La peur... L'hostilité et les réticences ont bien souvent une seule cause, la peur. Dans ce cas, j'imagine que c'est la perte de contrôle et le côté "infini" des aspects collaboratifs. Un commentaire en amène un autre et puis une chaîne se déclenche. Ou encore une entreprise fait un faux pas et hop, les eaux bouillonnantes de la blogosphère se déclenchent. La réalité est tout autre. Les auteurs, même amateurs se censurent et se contrôlent en réalité beaucoup plus qu'on ne peut l'imaginer car le souci de qualité (puisque c'est bien souvent la passion qui les motive et rien d'autre) les entraine comme tu l'a décris à vouloir plus, mieux. L'audience d'internet est un challenge et la mutlitude des sites une motivation.

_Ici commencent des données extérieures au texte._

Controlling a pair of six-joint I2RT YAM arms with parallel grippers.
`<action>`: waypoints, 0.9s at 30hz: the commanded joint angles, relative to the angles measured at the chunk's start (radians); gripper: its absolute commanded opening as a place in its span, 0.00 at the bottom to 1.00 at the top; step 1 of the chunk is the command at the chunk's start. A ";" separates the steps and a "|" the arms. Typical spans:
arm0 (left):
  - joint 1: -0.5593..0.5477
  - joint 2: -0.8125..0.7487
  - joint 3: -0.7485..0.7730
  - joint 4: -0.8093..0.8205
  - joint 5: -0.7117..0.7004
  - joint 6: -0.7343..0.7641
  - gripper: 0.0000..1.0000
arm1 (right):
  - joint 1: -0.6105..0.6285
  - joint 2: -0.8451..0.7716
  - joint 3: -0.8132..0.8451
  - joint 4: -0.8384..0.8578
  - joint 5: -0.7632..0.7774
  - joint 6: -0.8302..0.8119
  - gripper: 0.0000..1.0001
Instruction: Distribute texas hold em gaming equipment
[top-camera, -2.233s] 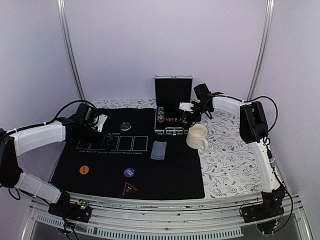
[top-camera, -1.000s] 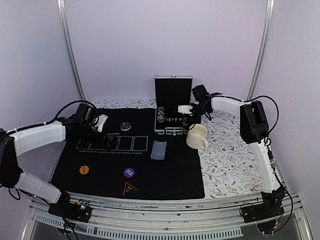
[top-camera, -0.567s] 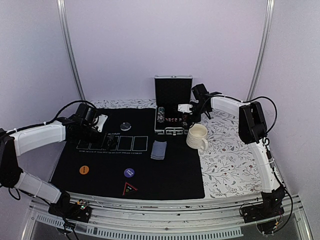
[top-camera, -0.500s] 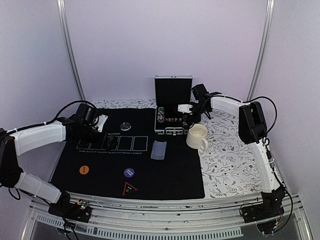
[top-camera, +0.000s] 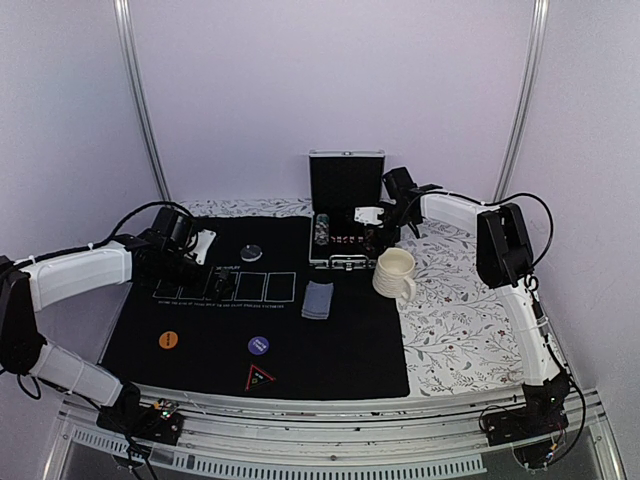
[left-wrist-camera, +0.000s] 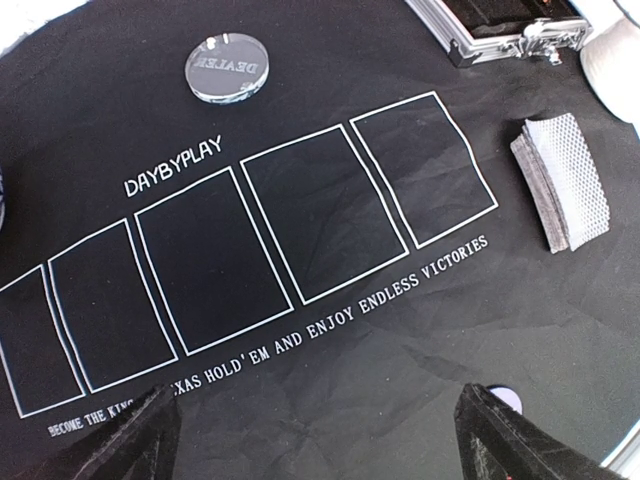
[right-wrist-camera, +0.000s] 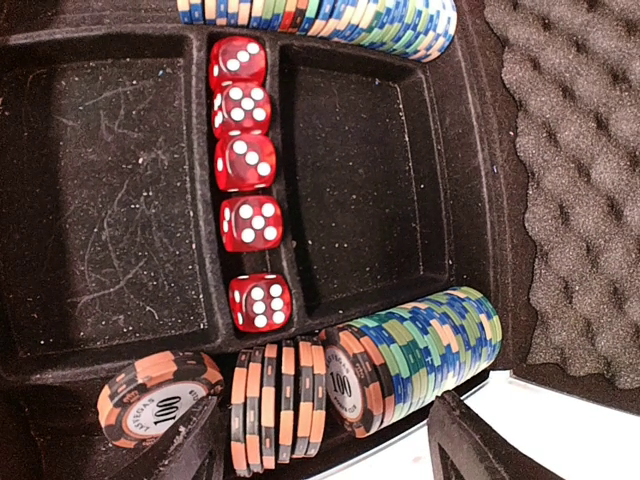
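Observation:
A black poker mat (top-camera: 330, 340) carries a blue-grey deck of cards (top-camera: 318, 298), an orange button (top-camera: 168, 339), a purple button (top-camera: 258, 345) and a round dealer button (top-camera: 251, 253). The open aluminium case (top-camera: 345, 180) holds rows of chips (right-wrist-camera: 430, 345), green, blue and orange-edged. My right gripper (top-camera: 376, 232) is open over the case, its jaws (right-wrist-camera: 325, 445) either side of the near chip row. My left gripper (top-camera: 215, 283) is open and empty above the mat's card boxes (left-wrist-camera: 320, 435). The deck (left-wrist-camera: 563, 193) and dealer button (left-wrist-camera: 226, 67) show in the left wrist view.
A cream mug (top-camera: 395, 272) stands just right of the mat, in front of the case. Several red dice (right-wrist-camera: 245, 190) lie in the case's middle slot. A red-edged triangle marker (top-camera: 258, 377) lies near the mat's front edge. Floral tablecloth (top-camera: 470, 320) covers the right side.
My right gripper has shifted slightly left, farther over the case. The left arm and the things on the mat have not moved.

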 joint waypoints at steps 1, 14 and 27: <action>0.010 0.016 -0.005 0.014 0.016 -0.004 0.98 | 0.021 0.015 -0.024 -0.009 -0.026 0.007 0.71; 0.011 0.017 -0.005 0.014 0.020 -0.005 0.98 | 0.018 0.064 -0.018 -0.090 -0.060 0.037 0.54; 0.011 0.020 -0.005 0.014 0.026 -0.007 0.98 | 0.034 0.020 -0.059 -0.189 -0.021 -0.004 0.42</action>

Comme pour toutes les peurs, la clef est la discussion, la compréhension, l'immersion et le partage. C'est probablement la plus grande avancée que nous apportera du reste internet. La possibilité de nous exprimer, d'expliquer ses doutes, d'obtenir des informations et de se confronter aux autres. Alors tout comme toi, je n'y vois vraiment, mais alors vraiment aucune perte ;-)

Écrit par : sandrine szabo | 06/09/2007

Ton commentaire est très éclairant.
Si en effet je continue à penser qu'il n'y a pas de pertes de contenu, il y a bien une perte d'exclusivité, et comme tu le soulignes, une perte de contrôle pour tous ceux qui détenaient jusque là l'exclusivité de la parole.